Shamil P K, Gupta N K, Ish Pranav, Sen M K, Kumar Rohit, Chakrabarti Shibdas, Gupta Nitesh
Department of Pulmonary and Critical Care Medicine, VMMC and Safdarjung Hospital, New Delhi, India.
Indian J Crit Care Med. 2022 Sep;26(9):1000-1005. doi: 10.5005/jp-journals-10071-24316.
Diaphragmatic dysfunction has been increasingly documented to play a critical role to determine ventilator dependency and failure of weaning.
The goal was to study the diagnostic accuracy of diaphragmatic rapid shallow breathing index (D-RSBI) as a predictor of weaning outcomes in comparison to RSBI.
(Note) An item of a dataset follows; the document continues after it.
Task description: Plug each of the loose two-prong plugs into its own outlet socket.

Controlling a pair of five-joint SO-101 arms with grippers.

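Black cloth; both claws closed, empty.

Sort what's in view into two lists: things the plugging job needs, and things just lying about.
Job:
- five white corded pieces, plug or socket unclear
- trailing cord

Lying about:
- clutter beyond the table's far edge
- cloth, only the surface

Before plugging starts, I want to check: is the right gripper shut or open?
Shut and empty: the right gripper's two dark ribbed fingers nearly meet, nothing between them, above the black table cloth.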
A prospective observational study on consecutively admitted patients who were intubated and mechanically ventilated for a duration of at least 48 hours was carried out. The right hemidiaphragm displacement [diaphragm displacement (DD)] was calculated by M-mode ultrasonography, and respiratory rate (RR) and tidal volume (TV) were documented from the ventilator readings. Rapid shallow breathing index (RSBI) was measured as RR/TV (in liters); D-RSBI was calculated as RR/DD (in millimeters) and expressed as breath/minute/millimeter. Extubation failure was defined as the reinstitution of mechanical ventilation at the end of, or during the spontaneous breathing trial (SBT), re-intubation or the need of noninvasive ventilation (NIV) for the patient within 48 hours of extubation.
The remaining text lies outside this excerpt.